- REIWA President has labelled stamp duty as inefficient
- One step includes the option for buyers to pay an annual tax
- Other steps include relief senior Australians and off-the-plan purchases
The biggest financial hurdle for Western Australians seeking property continues to be stamp duty, according to the Real Estate Institute of Western Australia (REIWA).
While acknowledging stamp duty is an important revenue earner for the WA government, REIWA President Damian Collins labelled the tax as ‘inefficient’ and ‘inequitable’, arguing it acts as a handbrake on the economy.
“Stamp duty actively discourages home ownership and makes it significantly more difficult for people to move frequently. Our state’s finances are enviable. We have navigated the challenges of COVID-19 relatively unscathed and are one of the only economies in the world thriving right now.
“If there was ever a time for the WA Government to implement bold reform to help alleviate housing affordability pressures on West Aussies, now is it.”

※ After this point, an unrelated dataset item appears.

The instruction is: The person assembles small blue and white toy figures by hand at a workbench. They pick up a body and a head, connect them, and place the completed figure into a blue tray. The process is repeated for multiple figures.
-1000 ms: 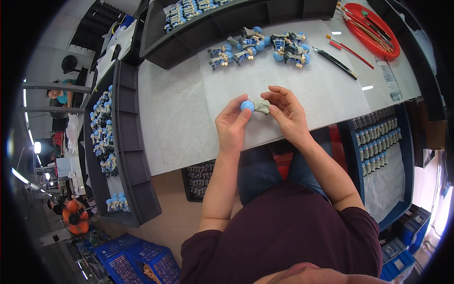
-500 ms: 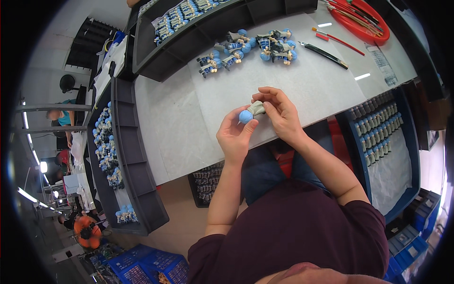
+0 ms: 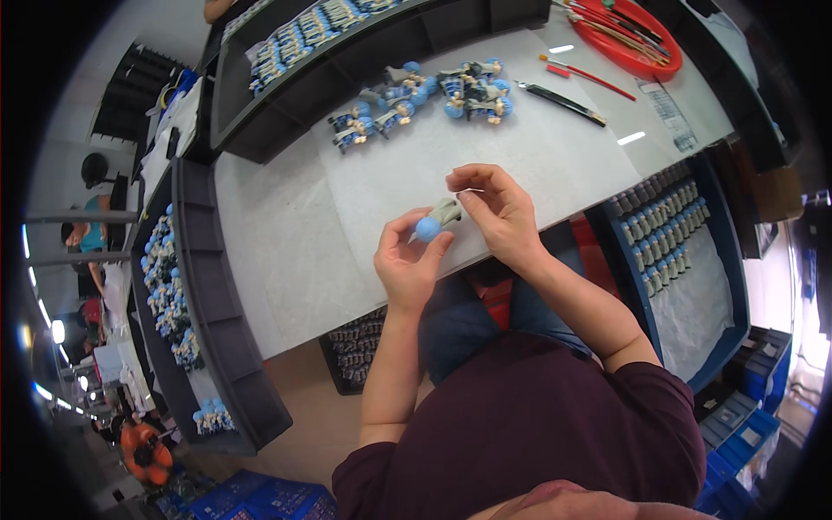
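A small figurine with a round light-blue head and a pale grey-green back is tilted over the white table sheet. My left hand is closed on it, thumb and fingers either side of the head. Just beyond its pale end hovers my right hand, fingers curved and thumb apart from them, with nothing visible in between. Farther back on the sheet lies a loose group of similar figurines, with another cluster to its right.
A grey crate with rows of figurines borders the far side; another grey crate stands left. At right, a blue tray holds figurines in rows. A black-handled knife, a red paintbrush and a red brush basin lie far right.
My right hand has come off the figurine's pale end, and its fingers have drawn slightly away. The left hand keeps hold of it. The whole view has shifted a little.
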Demonstrator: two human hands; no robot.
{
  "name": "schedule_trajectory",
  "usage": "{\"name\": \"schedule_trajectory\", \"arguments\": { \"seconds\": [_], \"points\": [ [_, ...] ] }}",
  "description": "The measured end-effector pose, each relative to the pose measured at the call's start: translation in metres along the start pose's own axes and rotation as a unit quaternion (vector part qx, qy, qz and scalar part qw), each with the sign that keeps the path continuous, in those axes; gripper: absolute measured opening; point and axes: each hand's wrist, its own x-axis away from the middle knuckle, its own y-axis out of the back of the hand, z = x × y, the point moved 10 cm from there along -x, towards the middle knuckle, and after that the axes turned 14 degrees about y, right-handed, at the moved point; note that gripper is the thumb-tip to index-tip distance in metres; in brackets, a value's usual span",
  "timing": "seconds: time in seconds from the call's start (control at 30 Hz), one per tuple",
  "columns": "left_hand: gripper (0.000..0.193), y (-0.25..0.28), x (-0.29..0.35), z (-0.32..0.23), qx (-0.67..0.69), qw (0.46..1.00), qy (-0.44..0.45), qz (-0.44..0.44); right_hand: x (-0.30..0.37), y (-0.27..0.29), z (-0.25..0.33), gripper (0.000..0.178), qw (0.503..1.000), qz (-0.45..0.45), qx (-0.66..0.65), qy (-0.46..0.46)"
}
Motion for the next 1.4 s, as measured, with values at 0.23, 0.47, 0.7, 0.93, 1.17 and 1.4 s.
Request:
{"name": "schedule_trajectory", "arguments": {
  "seconds": [0.23, 0.47, 0.7, 0.93, 1.17, 1.4],
  "points": [
    [0.033, -0.011, 0.004, -0.002, -0.025, 1.0, -0.002, 0.013, -0.04, 0.099, 0.028, 0.016, 0.956, -0.014, 0.277, 0.092],
    [0.029, -0.012, 0.0, -0.006, -0.047, 0.999, -0.006, 0.003, -0.115, 0.198, 0.045, 0.018, 0.875, -0.054, 0.468, 0.117],
    [0.028, -0.009, 0.001, -0.006, -0.062, 0.998, -0.009, 0.001, -0.156, 0.172, -0.003, 0.019, 0.764, 0.098, 0.629, 0.102],
    [0.03, -0.006, -0.002, -0.003, -0.046, 0.999, -0.005, -0.003, -0.127, 0.188, -0.013, 0.021, 0.975, -0.111, 0.167, -0.092],
    [0.029, -0.006, -0.003, -0.001, -0.059, 0.998, 0.009, -0.001, -0.08, 0.125, 0.003, 0.036, 0.986, -0.087, -0.018, -0.145],
    [0.028, -0.006, -0.004, 0.0, -0.041, 0.999, 0.011, 0.011, -0.05, 0.084, -0.009, 0.039, 0.972, -0.075, -0.113, -0.194]
  ]
}}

As part of its pre-budget submission to the Western Government – which will be delivered by the Premier and Treasurer, Mark McGowan, on 9 September – REIWA has revealed four key areas of reform it argued could improve the efficiency and equity of the property market.
Step 1 – Allow annual payments
Firstly, Mr Collins recommended introducing a two-stream collection model.

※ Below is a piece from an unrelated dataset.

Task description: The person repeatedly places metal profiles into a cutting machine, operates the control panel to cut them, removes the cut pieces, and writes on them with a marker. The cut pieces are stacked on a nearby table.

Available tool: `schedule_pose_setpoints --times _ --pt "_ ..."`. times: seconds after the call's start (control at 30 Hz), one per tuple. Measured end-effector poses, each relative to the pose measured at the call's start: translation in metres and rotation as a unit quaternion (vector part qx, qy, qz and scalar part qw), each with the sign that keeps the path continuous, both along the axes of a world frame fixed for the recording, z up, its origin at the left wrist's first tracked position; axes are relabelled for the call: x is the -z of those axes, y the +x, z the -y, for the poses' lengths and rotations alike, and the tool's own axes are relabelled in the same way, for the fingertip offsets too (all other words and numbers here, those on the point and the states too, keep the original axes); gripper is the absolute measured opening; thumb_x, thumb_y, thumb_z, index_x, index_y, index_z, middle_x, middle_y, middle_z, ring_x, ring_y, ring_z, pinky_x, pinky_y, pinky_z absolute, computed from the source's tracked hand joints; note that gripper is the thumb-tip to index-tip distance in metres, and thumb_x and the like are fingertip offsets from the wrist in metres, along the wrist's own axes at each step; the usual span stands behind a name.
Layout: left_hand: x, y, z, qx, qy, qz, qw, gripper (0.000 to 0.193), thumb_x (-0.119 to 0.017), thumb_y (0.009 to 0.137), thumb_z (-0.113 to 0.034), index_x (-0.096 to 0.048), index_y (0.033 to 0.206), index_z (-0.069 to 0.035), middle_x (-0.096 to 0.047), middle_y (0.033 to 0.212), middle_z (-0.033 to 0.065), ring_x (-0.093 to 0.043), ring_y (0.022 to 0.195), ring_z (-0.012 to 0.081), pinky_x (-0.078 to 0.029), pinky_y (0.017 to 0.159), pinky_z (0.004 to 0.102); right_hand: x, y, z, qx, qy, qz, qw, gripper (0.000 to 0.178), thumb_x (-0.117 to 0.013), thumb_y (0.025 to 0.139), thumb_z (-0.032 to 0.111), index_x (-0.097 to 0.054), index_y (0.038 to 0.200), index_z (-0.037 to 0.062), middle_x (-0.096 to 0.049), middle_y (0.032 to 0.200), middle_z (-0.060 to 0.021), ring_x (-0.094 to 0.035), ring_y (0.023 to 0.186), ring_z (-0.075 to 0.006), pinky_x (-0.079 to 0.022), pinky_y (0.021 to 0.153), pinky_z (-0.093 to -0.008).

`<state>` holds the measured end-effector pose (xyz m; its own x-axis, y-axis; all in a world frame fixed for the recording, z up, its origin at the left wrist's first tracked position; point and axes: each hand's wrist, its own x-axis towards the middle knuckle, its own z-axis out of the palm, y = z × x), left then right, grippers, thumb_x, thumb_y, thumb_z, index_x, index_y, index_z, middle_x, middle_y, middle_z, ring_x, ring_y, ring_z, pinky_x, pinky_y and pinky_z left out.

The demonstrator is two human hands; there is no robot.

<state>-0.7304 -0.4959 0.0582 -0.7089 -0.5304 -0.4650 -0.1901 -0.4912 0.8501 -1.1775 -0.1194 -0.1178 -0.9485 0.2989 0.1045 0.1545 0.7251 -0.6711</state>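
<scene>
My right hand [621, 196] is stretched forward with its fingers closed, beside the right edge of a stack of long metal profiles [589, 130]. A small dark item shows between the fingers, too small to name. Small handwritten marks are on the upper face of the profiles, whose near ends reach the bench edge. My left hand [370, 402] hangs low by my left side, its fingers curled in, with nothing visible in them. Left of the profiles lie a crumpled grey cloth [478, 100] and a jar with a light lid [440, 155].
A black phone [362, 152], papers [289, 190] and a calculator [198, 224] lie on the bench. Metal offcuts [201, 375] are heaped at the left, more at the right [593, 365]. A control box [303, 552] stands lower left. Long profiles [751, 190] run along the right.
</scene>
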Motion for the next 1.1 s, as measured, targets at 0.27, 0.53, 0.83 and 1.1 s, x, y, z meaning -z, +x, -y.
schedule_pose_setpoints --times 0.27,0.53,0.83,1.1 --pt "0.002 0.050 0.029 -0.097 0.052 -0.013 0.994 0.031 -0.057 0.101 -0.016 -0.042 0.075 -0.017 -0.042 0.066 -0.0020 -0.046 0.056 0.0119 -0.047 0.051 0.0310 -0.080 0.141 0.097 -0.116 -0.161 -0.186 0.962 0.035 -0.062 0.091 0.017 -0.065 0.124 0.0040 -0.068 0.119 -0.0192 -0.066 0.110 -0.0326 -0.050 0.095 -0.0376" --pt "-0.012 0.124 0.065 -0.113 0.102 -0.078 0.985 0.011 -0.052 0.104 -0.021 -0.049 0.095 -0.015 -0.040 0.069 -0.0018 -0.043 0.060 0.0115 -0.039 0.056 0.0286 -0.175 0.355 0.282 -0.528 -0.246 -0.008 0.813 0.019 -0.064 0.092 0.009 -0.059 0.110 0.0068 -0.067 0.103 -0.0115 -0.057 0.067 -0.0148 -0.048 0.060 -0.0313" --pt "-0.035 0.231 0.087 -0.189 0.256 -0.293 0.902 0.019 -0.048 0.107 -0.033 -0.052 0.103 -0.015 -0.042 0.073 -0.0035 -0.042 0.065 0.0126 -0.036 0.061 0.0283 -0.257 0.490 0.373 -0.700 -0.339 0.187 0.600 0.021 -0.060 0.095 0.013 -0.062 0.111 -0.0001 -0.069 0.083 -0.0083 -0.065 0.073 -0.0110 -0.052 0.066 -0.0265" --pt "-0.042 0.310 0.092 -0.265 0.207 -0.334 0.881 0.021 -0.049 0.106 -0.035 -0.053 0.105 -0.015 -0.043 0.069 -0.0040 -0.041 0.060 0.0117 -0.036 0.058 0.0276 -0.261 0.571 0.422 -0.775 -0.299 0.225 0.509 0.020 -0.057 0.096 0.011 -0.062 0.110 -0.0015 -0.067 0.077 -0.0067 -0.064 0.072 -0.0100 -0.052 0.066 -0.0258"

Such a model has been proposed throughout Australia before, and gives the purchasers a choice to either pay stamp duty upfront as present or opt for an ongoing annual fee based on the purchase price of the property.
“Stamp duty adds a considerable amount of money to the savings required to purchase a home, as well as adding to the debt buyers take on, which adds thousands of extra dollars over the life of the loan.”
Damian Collins, REIWA President
“This additional cost is too big of a burden for many buyers, pushing their dream of homeownership out of reach.
“It also penalises those who move house more frequently. Often these people are simply moving for work and are unfairly burdened with a tax that has no relationship to any economic output,” Mr Collins said.
A previous survey conducted by REIWA revealed that 90% consider stamp duty as a significant barrier. 60% said they would opt for the annual fee.
Step 2 – Concession for over 65s
Secondly, REIWA is calling for a $10,000 stamp duty concession for all buyers aged 65 and over, arguing the tax disincentives senior Australians from downsizing.
“Targeted stamp duty relief for seniors would assist with these upfront costs and help them to right-size into more suitable accommodation, which would free up housing stock and assist with mobility across the whole market.”
Step 3 – Lock in off the plan rebate
Thirdly, REIWA wishes the state government to lock in the stamp duty rebate for off-the-plan purchases, which is due to expire in October.
Mr Collins said this is vital given one-third of all unit purchasers were off-the-plan last year.
“The current 75% stamp duty rebate for off-the-plan construction apartments has been essential in ensuring an ongoing pipeline of projects. We believe that without this ongoing incentive, the demand for apartments will soften, impacting the steady supply of diverse housing and the creation of jobs for West Australians.”
Step 4 – Remove for small business purchases
Lastly, Mr Collins has called for the removal of stamp duty on the purchase of small businesses. This is already occurring in Victoria, New South Wales, Tasmania, South Australia and the Australian Capital Territory.
Mr Collins noted that while WA has been “incredibly lucky” throughout the pandemic thus far, small businesses have often been hit the hardest by lockdowns and restrictions.
“They need our support more than ever, so it’s essential the WA Government does not stand in the way and that they implement policies that boost productivity,” Mr Collins said.
“As one of the only places in the country that still collects stamp duty on business assets, we are creating a business environment that is less competitive than the eastern states and placing a cost burden on small businesses which discourages productivity and the entrepreneurial spirit.
“With more people making career changes than ever before, we need to pave the way for those who want to have a go.”